Sony’s PlayStation VR is the best-selling high-end headset. Kim Kyung Hoon/REUTERS
In the first quarter of 2017, HTC reportedly sold 190,900 headsets according to the IDC institute, compared to 99,300 for its competitor Oculus, and this despite a high tariff of 899 euros. By contrast, the Taiwanese is lagging behind Sony and its PlayStation VR headset, which sold 429,000 times in the same quarter. Compatible with the PS4 system and more financially accessible (between 399 and 550 euros depending on the equipment already owned by the player), the PlayStation VR is the first virtual reality headset to have exceeded one million sales last June. To increase its chances against Sony, HTC recently announced a decrease in the price of its headset by 200 euros, placing the HTC Vive at 699 euros, a price that is supposed to attract more curious people. Oculus for its part has lowered the price of its headset to 449 euros.

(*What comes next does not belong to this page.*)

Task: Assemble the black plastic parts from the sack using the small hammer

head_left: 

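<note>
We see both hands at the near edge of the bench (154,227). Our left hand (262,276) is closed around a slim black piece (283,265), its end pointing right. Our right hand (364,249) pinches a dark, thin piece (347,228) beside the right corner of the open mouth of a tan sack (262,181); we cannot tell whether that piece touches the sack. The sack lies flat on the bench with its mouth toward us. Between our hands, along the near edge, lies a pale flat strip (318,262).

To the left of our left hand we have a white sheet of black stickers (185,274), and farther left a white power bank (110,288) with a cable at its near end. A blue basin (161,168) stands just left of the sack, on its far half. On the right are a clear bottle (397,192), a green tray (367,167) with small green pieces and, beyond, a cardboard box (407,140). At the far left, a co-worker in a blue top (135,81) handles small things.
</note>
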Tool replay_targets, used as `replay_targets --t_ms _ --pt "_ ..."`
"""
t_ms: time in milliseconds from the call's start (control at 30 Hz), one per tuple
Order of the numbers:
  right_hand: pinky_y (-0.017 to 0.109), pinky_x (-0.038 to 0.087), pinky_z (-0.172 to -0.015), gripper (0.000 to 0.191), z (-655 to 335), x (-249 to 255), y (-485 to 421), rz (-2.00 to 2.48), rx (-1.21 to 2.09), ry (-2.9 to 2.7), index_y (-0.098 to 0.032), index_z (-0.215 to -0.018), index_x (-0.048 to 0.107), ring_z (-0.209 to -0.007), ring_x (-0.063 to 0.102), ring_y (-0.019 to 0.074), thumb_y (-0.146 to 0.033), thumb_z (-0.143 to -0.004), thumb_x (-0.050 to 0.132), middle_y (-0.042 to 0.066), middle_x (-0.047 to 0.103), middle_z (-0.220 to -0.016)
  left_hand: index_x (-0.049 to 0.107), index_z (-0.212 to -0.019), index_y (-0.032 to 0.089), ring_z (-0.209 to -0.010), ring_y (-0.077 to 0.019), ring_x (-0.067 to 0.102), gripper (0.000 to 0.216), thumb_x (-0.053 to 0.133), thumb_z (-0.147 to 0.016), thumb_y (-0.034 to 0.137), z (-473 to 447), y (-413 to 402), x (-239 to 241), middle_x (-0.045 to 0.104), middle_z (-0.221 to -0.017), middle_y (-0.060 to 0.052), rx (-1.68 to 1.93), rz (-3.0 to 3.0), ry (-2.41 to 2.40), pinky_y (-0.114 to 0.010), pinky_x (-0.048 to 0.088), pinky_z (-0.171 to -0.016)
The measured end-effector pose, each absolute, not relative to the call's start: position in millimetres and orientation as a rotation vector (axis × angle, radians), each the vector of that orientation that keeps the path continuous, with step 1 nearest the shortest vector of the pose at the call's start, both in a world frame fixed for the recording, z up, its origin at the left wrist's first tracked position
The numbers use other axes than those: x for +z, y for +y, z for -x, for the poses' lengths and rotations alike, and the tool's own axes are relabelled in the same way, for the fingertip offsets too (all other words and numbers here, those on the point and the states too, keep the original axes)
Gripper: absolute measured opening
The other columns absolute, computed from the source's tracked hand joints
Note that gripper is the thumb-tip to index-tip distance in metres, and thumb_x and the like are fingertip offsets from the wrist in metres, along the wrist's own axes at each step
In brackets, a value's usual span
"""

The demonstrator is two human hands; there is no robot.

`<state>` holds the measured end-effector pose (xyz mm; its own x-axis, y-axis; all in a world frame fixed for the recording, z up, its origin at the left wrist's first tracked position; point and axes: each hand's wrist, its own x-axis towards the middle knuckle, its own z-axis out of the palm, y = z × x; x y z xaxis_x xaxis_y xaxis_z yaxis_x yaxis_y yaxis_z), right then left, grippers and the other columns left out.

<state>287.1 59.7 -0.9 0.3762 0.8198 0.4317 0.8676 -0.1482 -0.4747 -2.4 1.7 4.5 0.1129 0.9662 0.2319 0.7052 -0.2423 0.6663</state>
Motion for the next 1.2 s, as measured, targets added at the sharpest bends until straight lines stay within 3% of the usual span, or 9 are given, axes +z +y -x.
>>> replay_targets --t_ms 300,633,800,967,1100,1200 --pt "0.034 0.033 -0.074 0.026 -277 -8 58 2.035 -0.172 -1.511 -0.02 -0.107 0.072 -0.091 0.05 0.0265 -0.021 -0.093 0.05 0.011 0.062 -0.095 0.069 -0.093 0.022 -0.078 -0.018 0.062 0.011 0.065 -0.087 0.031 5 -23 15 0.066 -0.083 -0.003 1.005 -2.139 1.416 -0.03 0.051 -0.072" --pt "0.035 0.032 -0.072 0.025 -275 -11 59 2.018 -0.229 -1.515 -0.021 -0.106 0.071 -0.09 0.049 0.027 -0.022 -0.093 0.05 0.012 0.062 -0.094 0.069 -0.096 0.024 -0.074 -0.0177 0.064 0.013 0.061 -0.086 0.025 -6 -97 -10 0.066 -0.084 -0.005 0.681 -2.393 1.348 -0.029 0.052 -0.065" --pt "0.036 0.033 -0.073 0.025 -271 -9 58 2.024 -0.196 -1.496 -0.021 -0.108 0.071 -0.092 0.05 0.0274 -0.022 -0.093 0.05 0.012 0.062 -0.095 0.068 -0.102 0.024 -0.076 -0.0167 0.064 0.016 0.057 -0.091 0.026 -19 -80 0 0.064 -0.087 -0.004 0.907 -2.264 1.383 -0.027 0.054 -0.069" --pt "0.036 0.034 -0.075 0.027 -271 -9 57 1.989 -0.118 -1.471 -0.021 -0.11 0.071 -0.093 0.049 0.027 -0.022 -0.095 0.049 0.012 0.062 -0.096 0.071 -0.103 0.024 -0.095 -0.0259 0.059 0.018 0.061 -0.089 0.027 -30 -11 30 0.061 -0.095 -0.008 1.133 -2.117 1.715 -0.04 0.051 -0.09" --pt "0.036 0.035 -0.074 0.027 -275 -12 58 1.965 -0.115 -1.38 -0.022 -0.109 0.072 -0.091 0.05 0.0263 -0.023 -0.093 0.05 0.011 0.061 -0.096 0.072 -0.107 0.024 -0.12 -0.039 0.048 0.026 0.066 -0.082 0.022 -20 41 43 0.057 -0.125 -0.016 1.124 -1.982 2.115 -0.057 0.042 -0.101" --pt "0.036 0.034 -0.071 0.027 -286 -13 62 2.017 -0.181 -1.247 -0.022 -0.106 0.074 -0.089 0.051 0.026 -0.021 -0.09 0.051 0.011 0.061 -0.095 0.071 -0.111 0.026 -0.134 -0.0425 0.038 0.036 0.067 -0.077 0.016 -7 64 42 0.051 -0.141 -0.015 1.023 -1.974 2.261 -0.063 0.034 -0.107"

With their high-end headsets, manufacturers such as HTC and Oculus aimed to popularize virtual reality in many sectors, ranging from a new type of cinema to professional training, including tourism. A year after their commercial launch, it was finally Sony that saw the most right. Virtual reality headsets are intended mainly for video game enthusiasts, who are much more sensitive to this technology, and are usually already equipped with the appropriate hardware for their operation.

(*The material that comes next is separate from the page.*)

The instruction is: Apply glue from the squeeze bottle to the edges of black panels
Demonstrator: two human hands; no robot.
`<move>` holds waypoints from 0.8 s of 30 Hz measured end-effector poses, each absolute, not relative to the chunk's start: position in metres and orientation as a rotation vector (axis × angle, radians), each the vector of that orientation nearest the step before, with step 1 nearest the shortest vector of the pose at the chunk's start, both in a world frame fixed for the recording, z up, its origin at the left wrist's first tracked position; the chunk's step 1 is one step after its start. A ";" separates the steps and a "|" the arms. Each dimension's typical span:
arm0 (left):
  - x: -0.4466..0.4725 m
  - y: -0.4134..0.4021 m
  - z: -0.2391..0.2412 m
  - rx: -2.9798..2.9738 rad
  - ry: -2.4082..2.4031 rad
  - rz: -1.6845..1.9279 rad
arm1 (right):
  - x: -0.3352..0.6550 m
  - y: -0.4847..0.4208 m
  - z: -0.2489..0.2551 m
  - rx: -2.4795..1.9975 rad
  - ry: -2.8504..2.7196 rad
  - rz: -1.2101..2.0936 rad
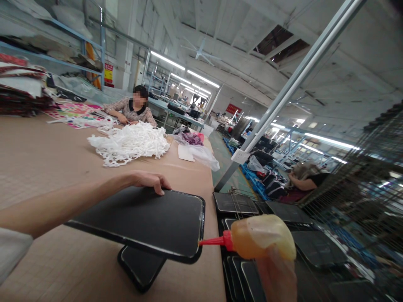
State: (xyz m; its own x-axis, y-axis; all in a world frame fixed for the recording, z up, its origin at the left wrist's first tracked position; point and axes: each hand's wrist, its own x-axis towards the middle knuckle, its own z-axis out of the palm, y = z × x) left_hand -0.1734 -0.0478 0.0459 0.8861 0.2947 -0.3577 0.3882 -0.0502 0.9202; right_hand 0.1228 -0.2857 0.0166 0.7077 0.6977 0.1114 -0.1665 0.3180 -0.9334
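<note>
My left hand [151, 181] grips the far edge of a black rectangular panel [147, 222] with rounded corners, its thumb lying on the top face. A pale, glossy line runs along the panel's rim. In my right hand [278, 272], partly blurred, is a squeeze bottle [261, 237] of amber liquid, probably glue, with a red nozzle. The bottle lies tilted nearly level, and its tip meets the panel's right edge near the front corner. Beneath the held panel, a second black panel [141, 266] rests at an angle on the brown table [78, 272].
More black panels [317, 247] are stacked at the right, beyond the table edge. A heap of white lacy scraps [132, 142] lies farther back, near a seated person [135, 107]. A slanted metal post [283, 84] rises beside the table. Wire racks [362, 180] stand far right.
</note>
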 end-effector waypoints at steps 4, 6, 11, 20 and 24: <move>-0.176 -0.045 0.041 1.630 0.551 -0.079 | 0.131 -0.287 0.003 -1.194 -0.648 0.496; -0.177 -0.045 0.038 1.620 0.570 -0.067 | 0.134 -0.288 -0.003 -1.218 -0.649 0.447; -0.180 -0.043 0.031 1.583 0.584 -0.034 | 0.139 -0.291 -0.010 -1.292 -0.673 0.309; -0.180 -0.047 0.013 1.453 0.653 0.105 | 0.135 -0.291 -0.027 -1.266 -0.767 -0.005; -0.178 -0.049 -0.002 1.389 0.680 0.162 | 0.141 -0.302 -0.045 -1.344 -0.731 -0.010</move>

Of the 2.3 million virtual reality headsets sold in the first quarter of 2013, only a third of the market corresponded to high-end headsets, a segment targeted by HTC. The popularity of headsets without a screen, where you insert your smartphone, allows manufacturers like Samsung, Google, or smaller companies to largely dominate the market. The rise of virtual reality is not that of immersive experience but that of gadget headsets to enjoy smaller content. With its Cardboard made of cardboard, Google allows any smartphone to turn into a virtual reality headset for ten euros, a less immersive experience but much more accessible. However, some analysts predict a decline in sales of low-cost headphones and the beginning of the success of the premium in a few years.
2% of the smartphone
Both manufacturer and assembler, the bad pass that HTC is going through is mainly explained by its inability to impose itself on the smartphone market. A pioneer in the sector through its alliance with Microsoft in 2002 for the first Windows Mobile, and then with Google in 2008 for the first Android, HTC had become accustomed to success stories. Today, the Taiwanese’s smartphones account for only 2% of the market and can no longer impose themselves against the high-end duopoly of Samsung and Apple. HTC, as an assembler, survives mainly thanks to its contracts with large companies like Google. The web giant is charging its Taiwanese partner to manufacture its Pixel smartphones and could renew its partnership in the coming weeks, when the second generation of Pixel is expected to be announced.
At the moment, HTC has reportedly not made any final decisions about its future. If separating from its virtual reality business seems to be the way forward, the company could receive help from an investor or sell itself to the highest bidder. Today, HTC is valued at $1.9 billion.